I’ve got a suggestion for you on the hem, put the sts on waste yarn and give the short row hem a good steam or spray blocking. If you like it then leave it in. Take care to work the I cord bind off loosely (possibly even bigger needles) to ensure it doesn’t pull the edge in.
Buttonband wise, you are in control of button spacing and the weight of the buttons. Gaping is usually due to knitters using negative ease in their cardigan.”

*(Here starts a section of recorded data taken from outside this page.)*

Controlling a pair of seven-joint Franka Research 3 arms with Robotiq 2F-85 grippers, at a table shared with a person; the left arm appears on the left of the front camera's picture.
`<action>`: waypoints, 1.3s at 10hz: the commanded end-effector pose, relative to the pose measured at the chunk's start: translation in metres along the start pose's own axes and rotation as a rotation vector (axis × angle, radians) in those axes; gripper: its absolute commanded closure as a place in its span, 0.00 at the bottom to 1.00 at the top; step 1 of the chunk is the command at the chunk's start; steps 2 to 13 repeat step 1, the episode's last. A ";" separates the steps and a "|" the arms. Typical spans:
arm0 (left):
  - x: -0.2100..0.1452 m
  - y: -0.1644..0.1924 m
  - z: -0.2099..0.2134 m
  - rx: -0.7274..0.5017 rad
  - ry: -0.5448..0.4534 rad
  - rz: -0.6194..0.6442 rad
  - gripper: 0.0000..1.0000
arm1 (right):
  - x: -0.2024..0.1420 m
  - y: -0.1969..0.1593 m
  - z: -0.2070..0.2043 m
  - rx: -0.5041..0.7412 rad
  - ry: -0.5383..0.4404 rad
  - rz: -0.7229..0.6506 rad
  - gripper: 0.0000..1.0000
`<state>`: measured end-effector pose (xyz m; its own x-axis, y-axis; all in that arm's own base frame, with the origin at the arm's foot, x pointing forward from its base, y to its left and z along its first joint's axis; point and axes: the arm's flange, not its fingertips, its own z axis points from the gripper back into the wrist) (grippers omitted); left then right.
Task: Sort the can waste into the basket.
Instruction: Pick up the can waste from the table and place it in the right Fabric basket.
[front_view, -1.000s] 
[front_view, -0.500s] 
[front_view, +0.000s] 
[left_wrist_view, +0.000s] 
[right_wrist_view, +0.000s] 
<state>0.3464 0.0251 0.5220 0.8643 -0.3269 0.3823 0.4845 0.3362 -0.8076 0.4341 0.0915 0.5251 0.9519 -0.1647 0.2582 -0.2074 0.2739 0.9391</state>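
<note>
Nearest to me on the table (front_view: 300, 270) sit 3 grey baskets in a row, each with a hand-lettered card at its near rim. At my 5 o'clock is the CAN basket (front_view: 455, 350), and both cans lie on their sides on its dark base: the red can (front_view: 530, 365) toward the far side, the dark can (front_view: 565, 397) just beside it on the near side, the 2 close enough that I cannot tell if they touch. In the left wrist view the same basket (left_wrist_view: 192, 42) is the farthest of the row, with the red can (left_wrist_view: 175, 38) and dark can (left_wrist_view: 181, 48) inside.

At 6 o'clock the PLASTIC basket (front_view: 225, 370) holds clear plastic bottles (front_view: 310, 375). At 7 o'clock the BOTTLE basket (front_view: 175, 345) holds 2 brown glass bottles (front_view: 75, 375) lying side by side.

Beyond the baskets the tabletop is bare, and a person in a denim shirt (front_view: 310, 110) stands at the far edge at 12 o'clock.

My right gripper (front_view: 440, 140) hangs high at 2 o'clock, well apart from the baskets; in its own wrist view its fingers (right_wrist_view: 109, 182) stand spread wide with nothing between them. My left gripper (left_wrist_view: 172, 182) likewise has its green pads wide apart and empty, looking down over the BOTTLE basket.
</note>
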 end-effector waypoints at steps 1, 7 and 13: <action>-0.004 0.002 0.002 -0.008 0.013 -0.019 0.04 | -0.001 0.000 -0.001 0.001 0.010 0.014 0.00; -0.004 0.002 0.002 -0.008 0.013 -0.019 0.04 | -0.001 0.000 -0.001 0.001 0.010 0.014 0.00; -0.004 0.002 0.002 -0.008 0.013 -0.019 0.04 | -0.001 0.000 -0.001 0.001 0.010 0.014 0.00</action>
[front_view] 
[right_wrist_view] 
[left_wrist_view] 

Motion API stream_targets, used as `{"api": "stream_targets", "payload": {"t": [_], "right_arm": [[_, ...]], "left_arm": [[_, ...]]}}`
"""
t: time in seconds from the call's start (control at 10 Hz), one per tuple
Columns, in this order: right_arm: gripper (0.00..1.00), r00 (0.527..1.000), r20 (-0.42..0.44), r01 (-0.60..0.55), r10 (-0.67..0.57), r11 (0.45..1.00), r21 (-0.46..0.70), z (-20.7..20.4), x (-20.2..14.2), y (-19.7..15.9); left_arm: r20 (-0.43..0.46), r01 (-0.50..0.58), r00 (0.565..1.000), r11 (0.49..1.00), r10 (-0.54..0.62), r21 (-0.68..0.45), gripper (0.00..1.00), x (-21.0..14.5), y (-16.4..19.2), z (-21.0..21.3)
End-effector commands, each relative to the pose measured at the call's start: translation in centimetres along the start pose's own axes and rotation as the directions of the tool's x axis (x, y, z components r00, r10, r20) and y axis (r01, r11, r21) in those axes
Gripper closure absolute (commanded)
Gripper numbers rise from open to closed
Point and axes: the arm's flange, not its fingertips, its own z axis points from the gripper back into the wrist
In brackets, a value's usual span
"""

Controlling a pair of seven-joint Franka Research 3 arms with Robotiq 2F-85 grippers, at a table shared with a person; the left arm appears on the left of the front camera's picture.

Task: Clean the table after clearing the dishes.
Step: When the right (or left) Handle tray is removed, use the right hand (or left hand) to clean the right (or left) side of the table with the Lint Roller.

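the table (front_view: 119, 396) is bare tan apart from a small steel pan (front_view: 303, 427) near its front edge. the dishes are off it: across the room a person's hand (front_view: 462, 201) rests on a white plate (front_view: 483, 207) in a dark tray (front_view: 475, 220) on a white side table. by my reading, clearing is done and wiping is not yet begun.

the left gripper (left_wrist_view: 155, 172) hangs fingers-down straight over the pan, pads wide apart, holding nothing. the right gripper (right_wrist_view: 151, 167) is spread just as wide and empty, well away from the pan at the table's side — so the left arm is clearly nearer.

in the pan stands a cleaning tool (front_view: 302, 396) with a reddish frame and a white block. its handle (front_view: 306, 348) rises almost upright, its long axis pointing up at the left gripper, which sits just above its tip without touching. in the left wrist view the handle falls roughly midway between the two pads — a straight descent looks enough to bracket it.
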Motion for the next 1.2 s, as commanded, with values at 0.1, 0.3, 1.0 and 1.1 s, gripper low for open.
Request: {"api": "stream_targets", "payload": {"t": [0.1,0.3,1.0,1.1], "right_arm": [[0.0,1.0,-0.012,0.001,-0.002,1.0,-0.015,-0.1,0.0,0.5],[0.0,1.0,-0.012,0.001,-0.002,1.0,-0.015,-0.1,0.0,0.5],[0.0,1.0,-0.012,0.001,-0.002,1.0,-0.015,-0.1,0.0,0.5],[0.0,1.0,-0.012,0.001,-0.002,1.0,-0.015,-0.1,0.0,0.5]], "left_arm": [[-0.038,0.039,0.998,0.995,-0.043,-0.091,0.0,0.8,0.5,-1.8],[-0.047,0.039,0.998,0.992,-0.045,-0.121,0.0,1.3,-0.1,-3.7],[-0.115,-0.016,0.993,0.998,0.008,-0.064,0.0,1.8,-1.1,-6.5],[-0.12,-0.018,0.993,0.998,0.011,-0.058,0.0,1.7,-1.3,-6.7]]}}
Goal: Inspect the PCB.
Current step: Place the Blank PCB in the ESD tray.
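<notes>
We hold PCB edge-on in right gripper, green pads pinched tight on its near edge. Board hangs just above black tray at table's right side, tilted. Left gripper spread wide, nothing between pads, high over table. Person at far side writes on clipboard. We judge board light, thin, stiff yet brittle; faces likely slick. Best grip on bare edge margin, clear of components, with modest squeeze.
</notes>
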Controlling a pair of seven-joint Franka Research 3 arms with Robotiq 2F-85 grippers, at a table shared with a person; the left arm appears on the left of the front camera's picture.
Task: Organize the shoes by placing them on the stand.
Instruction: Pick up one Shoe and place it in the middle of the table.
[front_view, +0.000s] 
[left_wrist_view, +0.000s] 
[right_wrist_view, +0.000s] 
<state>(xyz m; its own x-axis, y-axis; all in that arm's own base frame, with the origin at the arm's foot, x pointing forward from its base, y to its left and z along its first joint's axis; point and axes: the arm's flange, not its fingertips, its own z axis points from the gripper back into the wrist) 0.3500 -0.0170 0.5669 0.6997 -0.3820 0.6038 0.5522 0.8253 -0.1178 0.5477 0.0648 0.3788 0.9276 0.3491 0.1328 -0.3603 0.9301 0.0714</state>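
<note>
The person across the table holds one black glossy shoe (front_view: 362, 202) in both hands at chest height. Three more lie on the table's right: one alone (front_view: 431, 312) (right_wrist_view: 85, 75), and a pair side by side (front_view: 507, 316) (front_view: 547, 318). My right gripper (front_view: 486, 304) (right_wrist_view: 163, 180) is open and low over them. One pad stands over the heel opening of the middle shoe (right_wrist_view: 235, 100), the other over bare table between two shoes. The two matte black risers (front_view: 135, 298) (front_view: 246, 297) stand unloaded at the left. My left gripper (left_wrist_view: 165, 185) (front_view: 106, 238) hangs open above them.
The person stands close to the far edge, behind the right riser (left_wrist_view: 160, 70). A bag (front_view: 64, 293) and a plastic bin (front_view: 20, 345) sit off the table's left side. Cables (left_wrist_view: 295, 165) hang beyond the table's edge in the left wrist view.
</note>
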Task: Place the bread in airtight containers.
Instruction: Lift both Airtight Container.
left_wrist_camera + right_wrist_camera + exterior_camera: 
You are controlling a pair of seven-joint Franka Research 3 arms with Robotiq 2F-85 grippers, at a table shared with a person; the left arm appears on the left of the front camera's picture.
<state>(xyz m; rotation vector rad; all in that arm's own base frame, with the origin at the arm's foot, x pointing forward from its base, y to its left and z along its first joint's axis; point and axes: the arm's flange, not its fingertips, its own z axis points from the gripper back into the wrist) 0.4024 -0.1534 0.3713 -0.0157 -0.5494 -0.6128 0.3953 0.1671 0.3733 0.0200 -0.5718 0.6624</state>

Isn’t that cool?  What a great idea for the back hem.  Basically, it allows you to partially block your sweater and then make crucial design decisions before doing the finishing.  I don’t know why this never occurred to me.  In the end, however, I didn’t try it.  I decided that all of the knitters who had finished their Ravis couldn’t be wrong, and that it would block flat.  They were right, by the way:

As to the buttons, Carol is absolutely right: each knitter has control of the weight of the buttons and also the spacing, but there were some mitifying factors at play here.  First, the buttons had to be big enough that the I-cord could loop around them (the I-cord acts as the button loop); since the I-cord is rather thick this leaves out really small buttons.  Second, the placement of the buttons is affected by the lace panel in the yoke.  Both of these issues could easily be solved.  However, in my case, the third is the killer:  As you can see from the photos, I knit this sweater with a good deal of negative ease.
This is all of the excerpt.